El fútbol patético no es sólo el fútbol de violencia (que no es fútbol puesto que el fútbol murió cuando su cosa dejó de ser juego), el fútbol patético es también aquel de llamar hijo bobo al hijo que no es bobo y en rigor tampoco hijo, es aquel de etiquetar de amargura cosas que no son amargas, es basar la vida, más aún las alegrías, en la desgracia ajena, o sentirse orgulloso, más bien, de una supuesta superioridad moral cuando la única nobleza y la única superioridad debiera yacer en la comparación pasada con uno: Independiente procurar ser mejor que los pretéritos Independientes, y Racing mejor que los pretéritos Racing. Es patético, y sigue siendo el mismo mediocre fútbol, cuando se pide la amarilla a un jugador rival aun cuando la falta fuera justa y la acción supusiera amarilla. Lo es, y al margen de sus atributos de alivio, jugar como el culo, hacer los pases como el culo, demostrar vocaciones ofensivas nulas y ganar merced a un súbito rapto de bondadosas combinaciones que terminan en el único gol del partido. Sigue siendo el mismo fútbol despojado de altruismo en sus detalles más minúsculos. Todas esas cosas son alarmas, pedidos de auxilio de los valores y la nobleza, la sensibilidad, el sentido, y esas cosas sagradas llamadas principios. Principios que aceptan la colocación del fútbol como la cosa más importante de las menos importantes, pero nunca por encima, por eso, de las más humanas creencias virtuosas.

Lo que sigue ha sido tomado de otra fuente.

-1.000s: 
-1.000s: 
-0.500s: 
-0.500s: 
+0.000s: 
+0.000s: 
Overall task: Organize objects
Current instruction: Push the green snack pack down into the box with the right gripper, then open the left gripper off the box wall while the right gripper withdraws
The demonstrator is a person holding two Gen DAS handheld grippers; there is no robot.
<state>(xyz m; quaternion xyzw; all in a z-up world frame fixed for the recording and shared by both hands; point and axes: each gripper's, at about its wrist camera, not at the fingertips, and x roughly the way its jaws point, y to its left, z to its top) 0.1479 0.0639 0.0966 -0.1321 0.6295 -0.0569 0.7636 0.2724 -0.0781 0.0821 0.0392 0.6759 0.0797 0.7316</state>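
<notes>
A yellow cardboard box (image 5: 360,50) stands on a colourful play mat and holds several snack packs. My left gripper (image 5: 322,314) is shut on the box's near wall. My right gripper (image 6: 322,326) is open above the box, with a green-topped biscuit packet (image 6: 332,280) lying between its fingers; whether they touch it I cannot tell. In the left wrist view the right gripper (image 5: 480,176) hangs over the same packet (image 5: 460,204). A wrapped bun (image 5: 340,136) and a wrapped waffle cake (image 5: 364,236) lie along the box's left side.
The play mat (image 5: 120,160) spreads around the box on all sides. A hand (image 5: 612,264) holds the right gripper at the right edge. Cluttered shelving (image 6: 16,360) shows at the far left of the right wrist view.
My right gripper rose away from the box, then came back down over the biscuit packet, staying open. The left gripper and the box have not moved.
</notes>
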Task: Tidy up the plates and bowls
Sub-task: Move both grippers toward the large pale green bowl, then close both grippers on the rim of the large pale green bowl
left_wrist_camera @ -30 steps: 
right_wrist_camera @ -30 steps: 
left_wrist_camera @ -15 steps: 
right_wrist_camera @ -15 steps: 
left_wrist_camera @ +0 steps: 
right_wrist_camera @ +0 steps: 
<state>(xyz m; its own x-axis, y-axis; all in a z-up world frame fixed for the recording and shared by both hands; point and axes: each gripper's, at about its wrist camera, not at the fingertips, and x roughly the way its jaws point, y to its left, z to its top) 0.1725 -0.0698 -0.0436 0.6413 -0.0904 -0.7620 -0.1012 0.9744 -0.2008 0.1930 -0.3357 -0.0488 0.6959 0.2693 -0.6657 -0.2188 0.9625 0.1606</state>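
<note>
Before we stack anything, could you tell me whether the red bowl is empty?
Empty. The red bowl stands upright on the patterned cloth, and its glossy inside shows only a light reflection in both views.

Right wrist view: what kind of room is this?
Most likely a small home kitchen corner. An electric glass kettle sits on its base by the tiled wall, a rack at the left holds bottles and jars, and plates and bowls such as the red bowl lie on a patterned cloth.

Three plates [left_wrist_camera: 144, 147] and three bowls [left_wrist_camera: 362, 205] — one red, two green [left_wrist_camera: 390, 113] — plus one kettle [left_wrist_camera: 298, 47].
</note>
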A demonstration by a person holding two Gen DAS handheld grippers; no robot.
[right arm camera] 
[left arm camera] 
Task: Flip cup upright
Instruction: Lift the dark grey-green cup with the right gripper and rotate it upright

No, Racing, siendo yo Independiente, vos no sos mi hijo.
No, Racing, yo no valgo más por tener 7 Libertadores o por tener en mi haber un mago llamado Bochini. No lo repitamos.
Tampoco importa el tenor de mi hinchada, no importan los derrumbes pasados, ni los míos y ni los tuyos, no somos siquiera rivales tal como instaura la frase “Somos rivales no enemigos”, porque rival se transformó ya en una palabra vulgar, eufemismo cobarde que en realidad esconde una relación de encono, de enemigos sin más. Pronunciarlo de otra manera no va a cambiar nada; creerlo, revolucionar el paradigma interpretativo detrás, sí. Somos grandes clubes de fútbol, caramba, competidores de un torneo de meta común, que fuimos fundados por puro amor al fútbol, POR PURO AMOR a querer participar de este juego junto con otros, sublime casualidad, de intereses iguales. IGUALES. Y a partir de esa certeza cualquier amabilidad sana y bondadosa debiera resultar natural, lo más básico y común, y no generar sorpresa. La semana pasada decía Sacheri: “Sin duda lo sucedido en la Bombonera el jueves tiene que ver con el funcionamiento del ‘dispositivo fútbol’ del que forman parte dirigentes, barras, periodistas, jugadores, policías y la mar en coche. Pero por detrás hay una sociedad que tolera y legitima, que acepta y reproduce una escala de valores”. No somos más nobles que los barrabravas que pegan y aprietan sólo porque no pegamos ni apretamos. Caemos en la misma bajeza al basar nuestros ánimos en los desánimos ajenos, al basar nuestras ilusiones futuras en las desilusiones futuras del otro, al concebir la vida, el fútbol, la competición como GLORIA MÍA Y DESGRACIA TUYA.
Sacheri de nuevo: “Si no pudimos ganar, impediremos jugar. Y si no conseguimos impedir jugar, intentaremos aniquilar tu felicidad recordándote angustias del pasado, o echando a correr un rumor según el cual tu triunfo se produce gracias a la corrupción y al engaño, a confabulaciones internacionales o domésticas”.
Y en esto no hay excusa de que el Estado esto, el Estado otro, nadie a quien echarle la culpa de que impere una mediocracia futbolera. Si la bola que NOSOTROS echamos a correr contiene palabras y valores mediocres, ¿quién espera vivir luego un fútbol noble?